*** Opening of Listed entries ***

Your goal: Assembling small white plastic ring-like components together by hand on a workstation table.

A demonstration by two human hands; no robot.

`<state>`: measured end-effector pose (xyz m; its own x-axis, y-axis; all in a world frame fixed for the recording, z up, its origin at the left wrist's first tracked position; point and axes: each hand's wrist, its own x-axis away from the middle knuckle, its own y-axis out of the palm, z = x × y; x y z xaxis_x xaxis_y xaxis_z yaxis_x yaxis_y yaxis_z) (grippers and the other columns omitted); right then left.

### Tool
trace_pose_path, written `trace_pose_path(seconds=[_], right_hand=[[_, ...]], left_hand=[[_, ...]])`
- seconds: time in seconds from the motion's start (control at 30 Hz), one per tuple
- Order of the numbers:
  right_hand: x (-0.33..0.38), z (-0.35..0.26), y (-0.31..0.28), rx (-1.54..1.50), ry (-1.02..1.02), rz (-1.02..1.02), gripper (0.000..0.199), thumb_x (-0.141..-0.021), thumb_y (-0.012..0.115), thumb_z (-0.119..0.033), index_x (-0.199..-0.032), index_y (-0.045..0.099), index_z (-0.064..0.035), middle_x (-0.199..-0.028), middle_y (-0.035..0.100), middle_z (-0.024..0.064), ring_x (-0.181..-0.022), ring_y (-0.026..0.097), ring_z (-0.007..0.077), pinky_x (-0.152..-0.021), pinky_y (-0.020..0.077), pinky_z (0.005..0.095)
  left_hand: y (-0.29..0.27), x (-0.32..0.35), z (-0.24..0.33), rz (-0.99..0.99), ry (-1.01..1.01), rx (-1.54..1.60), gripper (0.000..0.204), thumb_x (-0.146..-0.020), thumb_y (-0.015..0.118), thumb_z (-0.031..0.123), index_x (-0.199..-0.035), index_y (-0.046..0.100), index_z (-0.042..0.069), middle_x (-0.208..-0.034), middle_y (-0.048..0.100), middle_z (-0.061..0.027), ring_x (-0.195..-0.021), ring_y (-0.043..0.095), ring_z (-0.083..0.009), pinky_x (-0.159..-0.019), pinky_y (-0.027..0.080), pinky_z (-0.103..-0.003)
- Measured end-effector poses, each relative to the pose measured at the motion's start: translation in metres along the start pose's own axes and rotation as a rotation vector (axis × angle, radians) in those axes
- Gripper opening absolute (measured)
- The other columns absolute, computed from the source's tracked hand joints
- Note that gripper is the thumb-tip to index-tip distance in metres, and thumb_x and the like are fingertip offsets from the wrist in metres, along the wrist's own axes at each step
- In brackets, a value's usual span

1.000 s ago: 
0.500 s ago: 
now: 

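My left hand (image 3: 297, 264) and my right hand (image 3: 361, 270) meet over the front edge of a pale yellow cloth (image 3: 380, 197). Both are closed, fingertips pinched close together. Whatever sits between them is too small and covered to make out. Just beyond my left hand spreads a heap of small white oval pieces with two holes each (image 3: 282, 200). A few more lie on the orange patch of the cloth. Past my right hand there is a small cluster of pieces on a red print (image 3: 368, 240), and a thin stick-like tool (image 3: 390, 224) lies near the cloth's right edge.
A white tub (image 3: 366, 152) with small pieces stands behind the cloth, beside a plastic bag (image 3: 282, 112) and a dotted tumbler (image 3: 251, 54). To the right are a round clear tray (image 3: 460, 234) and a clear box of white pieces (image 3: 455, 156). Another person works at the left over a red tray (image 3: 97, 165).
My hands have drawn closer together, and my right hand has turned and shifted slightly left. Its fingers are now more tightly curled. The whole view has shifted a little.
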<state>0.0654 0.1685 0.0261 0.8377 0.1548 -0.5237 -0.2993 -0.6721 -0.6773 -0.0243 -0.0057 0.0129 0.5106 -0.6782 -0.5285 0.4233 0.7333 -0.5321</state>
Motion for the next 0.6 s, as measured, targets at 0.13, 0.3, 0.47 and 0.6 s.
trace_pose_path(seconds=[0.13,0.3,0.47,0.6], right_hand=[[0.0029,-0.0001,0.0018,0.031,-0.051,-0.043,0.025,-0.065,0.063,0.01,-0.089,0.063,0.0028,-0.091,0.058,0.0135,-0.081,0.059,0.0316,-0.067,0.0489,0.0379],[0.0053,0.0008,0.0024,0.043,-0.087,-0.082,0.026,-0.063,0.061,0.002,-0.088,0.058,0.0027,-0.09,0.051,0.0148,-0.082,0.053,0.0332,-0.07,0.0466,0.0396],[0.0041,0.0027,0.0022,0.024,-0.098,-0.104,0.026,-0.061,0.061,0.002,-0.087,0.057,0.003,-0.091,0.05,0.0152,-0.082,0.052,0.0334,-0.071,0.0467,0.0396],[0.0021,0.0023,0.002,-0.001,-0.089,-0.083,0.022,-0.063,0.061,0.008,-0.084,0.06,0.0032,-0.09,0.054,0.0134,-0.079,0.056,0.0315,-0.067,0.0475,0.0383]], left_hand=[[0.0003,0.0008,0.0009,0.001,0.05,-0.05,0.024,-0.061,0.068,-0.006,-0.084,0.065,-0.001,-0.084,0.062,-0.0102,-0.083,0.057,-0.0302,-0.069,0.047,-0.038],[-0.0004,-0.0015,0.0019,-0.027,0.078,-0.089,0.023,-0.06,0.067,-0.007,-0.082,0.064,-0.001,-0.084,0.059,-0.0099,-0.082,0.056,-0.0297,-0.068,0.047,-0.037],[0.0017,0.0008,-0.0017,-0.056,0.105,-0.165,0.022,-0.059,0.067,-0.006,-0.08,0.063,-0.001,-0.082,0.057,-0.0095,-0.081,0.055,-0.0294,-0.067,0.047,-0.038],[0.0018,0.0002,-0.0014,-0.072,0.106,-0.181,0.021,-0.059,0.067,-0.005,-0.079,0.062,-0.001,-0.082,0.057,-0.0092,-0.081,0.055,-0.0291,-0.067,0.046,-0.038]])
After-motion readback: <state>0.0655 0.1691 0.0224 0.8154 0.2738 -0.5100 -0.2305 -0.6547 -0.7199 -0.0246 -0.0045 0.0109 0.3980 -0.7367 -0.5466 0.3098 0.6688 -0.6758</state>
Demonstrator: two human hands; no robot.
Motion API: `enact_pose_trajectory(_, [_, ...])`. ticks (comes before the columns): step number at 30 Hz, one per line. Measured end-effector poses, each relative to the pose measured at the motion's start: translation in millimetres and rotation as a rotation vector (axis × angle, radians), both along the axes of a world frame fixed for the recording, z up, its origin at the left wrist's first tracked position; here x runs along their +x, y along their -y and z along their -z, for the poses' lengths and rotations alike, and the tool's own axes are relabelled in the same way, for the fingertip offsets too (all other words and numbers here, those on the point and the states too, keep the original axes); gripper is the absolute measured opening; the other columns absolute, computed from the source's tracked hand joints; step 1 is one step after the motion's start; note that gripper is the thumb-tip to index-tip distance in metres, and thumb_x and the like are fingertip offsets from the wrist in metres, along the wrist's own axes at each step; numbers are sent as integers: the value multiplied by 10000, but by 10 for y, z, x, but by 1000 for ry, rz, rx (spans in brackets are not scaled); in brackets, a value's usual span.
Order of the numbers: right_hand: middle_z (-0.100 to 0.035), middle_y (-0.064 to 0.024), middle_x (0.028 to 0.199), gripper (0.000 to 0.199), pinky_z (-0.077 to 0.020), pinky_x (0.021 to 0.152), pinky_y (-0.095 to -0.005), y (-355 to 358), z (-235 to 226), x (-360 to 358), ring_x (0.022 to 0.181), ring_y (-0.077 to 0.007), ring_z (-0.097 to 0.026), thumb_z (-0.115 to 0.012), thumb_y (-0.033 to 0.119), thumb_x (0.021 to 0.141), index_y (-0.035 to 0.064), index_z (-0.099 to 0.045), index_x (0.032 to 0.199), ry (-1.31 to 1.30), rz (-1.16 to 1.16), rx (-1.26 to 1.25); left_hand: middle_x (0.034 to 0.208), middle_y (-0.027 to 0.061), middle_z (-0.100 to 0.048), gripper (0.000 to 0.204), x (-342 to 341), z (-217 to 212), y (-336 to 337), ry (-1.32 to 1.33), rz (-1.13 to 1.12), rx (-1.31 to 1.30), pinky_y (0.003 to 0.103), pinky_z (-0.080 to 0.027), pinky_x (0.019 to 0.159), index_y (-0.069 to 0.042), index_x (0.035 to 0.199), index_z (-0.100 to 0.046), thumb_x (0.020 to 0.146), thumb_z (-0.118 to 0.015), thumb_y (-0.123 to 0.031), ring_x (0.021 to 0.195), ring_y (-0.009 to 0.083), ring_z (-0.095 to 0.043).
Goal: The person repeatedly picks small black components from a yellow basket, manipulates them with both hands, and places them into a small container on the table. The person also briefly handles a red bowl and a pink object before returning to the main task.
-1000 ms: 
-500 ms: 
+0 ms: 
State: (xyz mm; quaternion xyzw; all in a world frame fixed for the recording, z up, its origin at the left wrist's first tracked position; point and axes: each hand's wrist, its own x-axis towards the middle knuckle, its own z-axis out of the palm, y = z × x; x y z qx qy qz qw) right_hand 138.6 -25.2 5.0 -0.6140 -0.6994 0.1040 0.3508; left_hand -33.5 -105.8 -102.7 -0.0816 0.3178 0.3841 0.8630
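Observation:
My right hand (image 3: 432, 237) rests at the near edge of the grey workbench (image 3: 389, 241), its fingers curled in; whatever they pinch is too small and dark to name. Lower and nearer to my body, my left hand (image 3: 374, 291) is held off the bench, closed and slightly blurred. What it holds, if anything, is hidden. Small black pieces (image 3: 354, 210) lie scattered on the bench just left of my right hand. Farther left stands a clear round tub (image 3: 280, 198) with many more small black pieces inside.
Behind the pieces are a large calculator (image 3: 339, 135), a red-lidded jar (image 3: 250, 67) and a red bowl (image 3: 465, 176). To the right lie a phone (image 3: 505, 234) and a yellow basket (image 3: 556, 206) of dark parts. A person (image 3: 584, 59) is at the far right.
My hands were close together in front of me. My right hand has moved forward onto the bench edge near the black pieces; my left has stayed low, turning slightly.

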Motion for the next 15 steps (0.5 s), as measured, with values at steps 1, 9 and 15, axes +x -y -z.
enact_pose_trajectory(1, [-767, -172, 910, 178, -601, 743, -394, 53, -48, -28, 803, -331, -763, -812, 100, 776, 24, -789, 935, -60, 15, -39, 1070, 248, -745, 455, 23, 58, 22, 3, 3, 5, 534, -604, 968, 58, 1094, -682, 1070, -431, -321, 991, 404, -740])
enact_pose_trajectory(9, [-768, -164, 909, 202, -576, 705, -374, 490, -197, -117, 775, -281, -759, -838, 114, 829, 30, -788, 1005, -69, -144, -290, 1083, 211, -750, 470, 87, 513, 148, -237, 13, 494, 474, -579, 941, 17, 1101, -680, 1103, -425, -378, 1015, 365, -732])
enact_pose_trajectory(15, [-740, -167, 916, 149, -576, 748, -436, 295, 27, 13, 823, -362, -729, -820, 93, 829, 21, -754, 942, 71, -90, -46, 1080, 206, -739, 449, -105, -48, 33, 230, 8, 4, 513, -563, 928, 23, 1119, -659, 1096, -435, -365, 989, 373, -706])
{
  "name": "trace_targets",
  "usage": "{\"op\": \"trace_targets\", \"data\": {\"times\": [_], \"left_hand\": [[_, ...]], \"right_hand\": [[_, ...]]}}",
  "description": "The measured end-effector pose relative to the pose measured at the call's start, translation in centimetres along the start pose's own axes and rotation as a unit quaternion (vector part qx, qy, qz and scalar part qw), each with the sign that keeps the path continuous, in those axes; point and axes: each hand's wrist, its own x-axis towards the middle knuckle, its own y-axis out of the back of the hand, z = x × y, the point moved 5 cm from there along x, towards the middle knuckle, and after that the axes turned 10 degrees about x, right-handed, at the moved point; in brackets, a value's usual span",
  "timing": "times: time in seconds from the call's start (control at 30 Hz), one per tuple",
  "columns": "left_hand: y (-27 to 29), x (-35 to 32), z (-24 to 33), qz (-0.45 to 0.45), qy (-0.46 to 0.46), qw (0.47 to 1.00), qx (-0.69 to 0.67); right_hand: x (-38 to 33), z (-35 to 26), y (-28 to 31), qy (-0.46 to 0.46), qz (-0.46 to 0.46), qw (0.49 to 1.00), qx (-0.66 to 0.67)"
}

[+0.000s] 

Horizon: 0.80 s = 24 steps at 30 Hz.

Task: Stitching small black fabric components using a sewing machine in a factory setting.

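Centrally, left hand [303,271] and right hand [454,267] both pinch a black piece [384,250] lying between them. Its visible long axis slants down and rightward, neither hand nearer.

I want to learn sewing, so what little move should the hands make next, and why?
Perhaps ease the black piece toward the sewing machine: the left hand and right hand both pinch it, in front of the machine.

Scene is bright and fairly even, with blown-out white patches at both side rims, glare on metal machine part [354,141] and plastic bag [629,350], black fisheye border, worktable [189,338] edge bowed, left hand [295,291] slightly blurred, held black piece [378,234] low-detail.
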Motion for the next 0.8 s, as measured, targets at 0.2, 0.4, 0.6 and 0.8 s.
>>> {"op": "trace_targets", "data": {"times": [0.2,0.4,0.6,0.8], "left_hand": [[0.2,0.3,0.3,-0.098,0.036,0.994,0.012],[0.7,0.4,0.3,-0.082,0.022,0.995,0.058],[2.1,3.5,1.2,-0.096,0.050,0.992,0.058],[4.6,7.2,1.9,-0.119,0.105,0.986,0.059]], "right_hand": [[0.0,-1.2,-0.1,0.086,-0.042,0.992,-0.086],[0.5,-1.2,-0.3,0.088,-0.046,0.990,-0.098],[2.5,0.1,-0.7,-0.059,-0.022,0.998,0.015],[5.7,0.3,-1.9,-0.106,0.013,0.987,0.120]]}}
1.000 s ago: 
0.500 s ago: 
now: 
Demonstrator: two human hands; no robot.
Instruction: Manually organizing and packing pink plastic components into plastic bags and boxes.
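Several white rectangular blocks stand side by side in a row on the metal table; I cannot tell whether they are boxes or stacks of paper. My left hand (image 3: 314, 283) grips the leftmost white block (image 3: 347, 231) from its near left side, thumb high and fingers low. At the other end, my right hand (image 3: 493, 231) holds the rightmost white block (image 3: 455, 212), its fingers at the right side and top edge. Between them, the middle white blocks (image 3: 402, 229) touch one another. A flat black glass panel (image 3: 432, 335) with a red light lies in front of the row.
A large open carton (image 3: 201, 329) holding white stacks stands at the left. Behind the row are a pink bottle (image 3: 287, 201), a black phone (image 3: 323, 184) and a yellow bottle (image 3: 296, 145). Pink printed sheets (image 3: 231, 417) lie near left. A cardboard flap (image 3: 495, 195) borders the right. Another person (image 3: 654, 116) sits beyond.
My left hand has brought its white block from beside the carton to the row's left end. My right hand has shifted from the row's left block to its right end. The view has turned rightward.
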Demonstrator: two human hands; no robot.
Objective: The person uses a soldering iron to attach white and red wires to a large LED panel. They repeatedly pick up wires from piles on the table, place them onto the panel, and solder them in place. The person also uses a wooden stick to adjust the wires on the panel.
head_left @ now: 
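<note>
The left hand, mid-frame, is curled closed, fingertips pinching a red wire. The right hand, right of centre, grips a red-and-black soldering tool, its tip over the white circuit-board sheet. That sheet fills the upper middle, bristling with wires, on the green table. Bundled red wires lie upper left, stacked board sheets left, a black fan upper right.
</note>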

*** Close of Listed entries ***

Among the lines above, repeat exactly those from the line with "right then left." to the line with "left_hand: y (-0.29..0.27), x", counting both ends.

`<state>`: measured end-effector pose (xyz m; its own x-axis, y-axis; all in a world frame fixed for the recording, z up, its origin at the left wrist's first tracked position; point and axes: each hand's wrist, its own x-axis away from the middle knuckle, its own y-axis out of the palm, z = x × y; x y z xaxis_x xaxis_y xaxis_z yaxis_x yaxis_y yaxis_z) (grippers and the other columns omitted); right then left.

### Tool
trace_pose_path, written `trace_pose_path(seconds=[_], right_hand=[[_, ...]], left_hand=[[_, ...]])`
- seconds: time in seconds from the motion's start (control at 30 Hz), one per tuple
- Order of the numbers:
  right_hand: x (-0.33..0.38), z (-0.35..0.26), y (-0.31..0.28), rx (-1.54..1.50), ry (-1.02..1.02), rz (-1.02..1.02), gripper (0.000..0.199), thumb_x (-0.141..-0.021), thumb_y (-0.012..0.115), thumb_z (-0.119..0.033), index_x (-0.199..-0.032), index_y (-0.045..0.099), index_z (-0.064..0.035), middle_x (-0.199..-0.028), middle_y (-0.035..0.100), middle_z (-0.024..0.064), ring_x (-0.181..-0.022), ring_y (-0.026..0.097), ring_z (-0.007..0.077), pinky_x (-0.152..-0.021), pinky_y (-0.020..0.077), pinky_z (0.005..0.095)
  left_hand: y (-0.29..0.27), x (-0.32..0.35), z (-0.24..0.33), rz (-0.99..0.99), ry (-1.01..1.01), rx (-1.54..1.60), gripper (0.000..0.204), thumb_x (-0.146..-0.020), thumb_y (-0.015..0.118), thumb_z (-0.031..0.123), index_x (-0.199..-0.035), index_y (-0.046..0.100), index_z (-0.042..0.069), middle_x (-0.208..-0.034), middle_y (-0.048..0.100), middle_z (-0.061..0.027), ring_x (-0.195..-0.021), ring_y (-0.043..0.095), ring_z (-0.083..0.009), pinky_x (-0.159..-0.019), pinky_y (-0.027..0.080), pinky_z (-0.103..-0.003)

No further output is needed for the exercise.